Embar Angylwrath wrote:Profits are an accounting fiction (and I use that term in the turest sense, its not a jab or anything), governed by accounting rules. There are cash and non-cash expesnes, and there is cash an non-cash revenue. It also depends on the type of accounting used, cash or accrual. Trust me when I say profit doesn't equal cash received. But that doesn't matter to the government. After uyou put all the numbers in all the places, if the number is postiive at the bottom, you get taxed, whether or not that means positive cash flow or not.
It sounds to me like you really don't understand accounting very well. You keep saying how hard it is for you to figure these things out and then throw a lot of terms around that basically conflate cash-basis and accrual-basis accounts. You keep beating the strawman that "profit doesn't equal cash received" when you're the only person ever to have suggested it does, not even "the government".
You're taxed on gross income minus allowable deductions. Gross income is the total amount invoiced (assuming accrual, which any sane corporate uses) minus cost of sales (at the time the costs were incurred). Looking at the bank account will only confuse you because of the variable delays from invoice to payment on both sides of the equation, so just watch the income sheet unless you have significant short term risks that need mitigation.
I'd actually recommend you start to learn about accounting and stop trying to explain it as 'fiction" - it can make a significant difference to the profitability of your business.
Yes, its me (my company) creating jobs. We've done it several ways, but to your point, one of the ways we've done it is we developed a niche that no one had up to this point. This drove the market to us, even though we exist in a deflationary customer base. Along the way, we've hired people that were laid off truckers, laid off clerical workers, laid off sales people. So yeah, we are creating jobs.

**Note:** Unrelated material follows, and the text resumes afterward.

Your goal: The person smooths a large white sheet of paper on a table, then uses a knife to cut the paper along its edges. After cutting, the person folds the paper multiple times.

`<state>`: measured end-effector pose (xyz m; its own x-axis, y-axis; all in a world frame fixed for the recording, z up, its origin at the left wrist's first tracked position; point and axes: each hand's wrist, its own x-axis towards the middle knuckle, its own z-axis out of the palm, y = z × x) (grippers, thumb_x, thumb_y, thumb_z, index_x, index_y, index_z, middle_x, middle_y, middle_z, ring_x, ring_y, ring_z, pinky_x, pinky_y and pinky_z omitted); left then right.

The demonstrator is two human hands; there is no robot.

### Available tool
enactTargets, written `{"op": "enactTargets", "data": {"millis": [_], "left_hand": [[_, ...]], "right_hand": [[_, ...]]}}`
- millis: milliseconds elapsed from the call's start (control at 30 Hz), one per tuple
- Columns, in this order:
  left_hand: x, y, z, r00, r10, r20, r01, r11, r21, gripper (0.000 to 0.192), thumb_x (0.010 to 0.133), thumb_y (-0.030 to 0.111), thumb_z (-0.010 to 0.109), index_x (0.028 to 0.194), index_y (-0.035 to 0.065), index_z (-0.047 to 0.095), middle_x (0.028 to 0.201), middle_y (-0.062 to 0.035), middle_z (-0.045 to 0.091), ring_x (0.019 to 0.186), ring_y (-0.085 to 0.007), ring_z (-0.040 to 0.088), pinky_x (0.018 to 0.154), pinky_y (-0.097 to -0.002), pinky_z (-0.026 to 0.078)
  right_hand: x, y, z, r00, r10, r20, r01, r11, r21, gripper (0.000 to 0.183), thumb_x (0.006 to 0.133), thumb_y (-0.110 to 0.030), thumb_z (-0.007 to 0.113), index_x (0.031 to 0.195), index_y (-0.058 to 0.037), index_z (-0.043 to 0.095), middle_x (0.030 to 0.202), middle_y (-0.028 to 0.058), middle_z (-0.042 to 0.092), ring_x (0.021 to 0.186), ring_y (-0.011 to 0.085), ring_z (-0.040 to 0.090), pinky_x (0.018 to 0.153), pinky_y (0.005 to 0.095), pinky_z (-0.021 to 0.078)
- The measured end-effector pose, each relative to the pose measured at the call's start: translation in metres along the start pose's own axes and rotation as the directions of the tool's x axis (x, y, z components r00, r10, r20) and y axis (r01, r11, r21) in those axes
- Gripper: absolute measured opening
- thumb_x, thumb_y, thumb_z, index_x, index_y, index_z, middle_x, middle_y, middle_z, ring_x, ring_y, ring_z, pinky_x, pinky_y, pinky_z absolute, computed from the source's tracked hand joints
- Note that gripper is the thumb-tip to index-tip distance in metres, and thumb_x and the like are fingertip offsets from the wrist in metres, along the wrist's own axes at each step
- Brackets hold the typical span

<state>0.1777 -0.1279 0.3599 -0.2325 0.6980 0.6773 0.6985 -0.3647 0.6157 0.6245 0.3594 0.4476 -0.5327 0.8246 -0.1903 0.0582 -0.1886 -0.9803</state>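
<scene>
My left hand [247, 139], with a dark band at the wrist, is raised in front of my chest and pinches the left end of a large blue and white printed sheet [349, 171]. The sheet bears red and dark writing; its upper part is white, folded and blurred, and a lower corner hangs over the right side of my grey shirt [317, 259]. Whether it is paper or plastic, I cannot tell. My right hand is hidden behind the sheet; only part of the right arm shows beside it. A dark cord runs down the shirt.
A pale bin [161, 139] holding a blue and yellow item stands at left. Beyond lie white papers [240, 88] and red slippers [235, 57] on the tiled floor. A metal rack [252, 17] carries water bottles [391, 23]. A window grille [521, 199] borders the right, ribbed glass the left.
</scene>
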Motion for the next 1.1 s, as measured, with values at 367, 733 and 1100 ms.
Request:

If the demand didn't exist, you wouldn't have been able to create jobs. You need to drop your entitlement mentality and stop thinking you're entitled to the customers that come through your door. You exist solely because they exist, not the other way around. Just because you happened to find the niche doesn't mean none of the other 300 million people in the US wouldn't have found the exact same niche, so it's not you and you're nothing special. The jobs exist because the demand exists and you're just a transient benefactor of the flow of money from customer to worker. Congratulations, you got some customers together with some workers and by your own admission gave most of the value of that work to the people who facilitated the transaction (ie salesmen) rather than the ones doing the real work.
Sorry, but you didn't create any jobs at all. The customers did. If you can explain to me how your business would survive without customers then I'll concede it's you're own magical hand in things, but without that you just have to follow the money and it's obvious where the real job creation comes from - people spending money.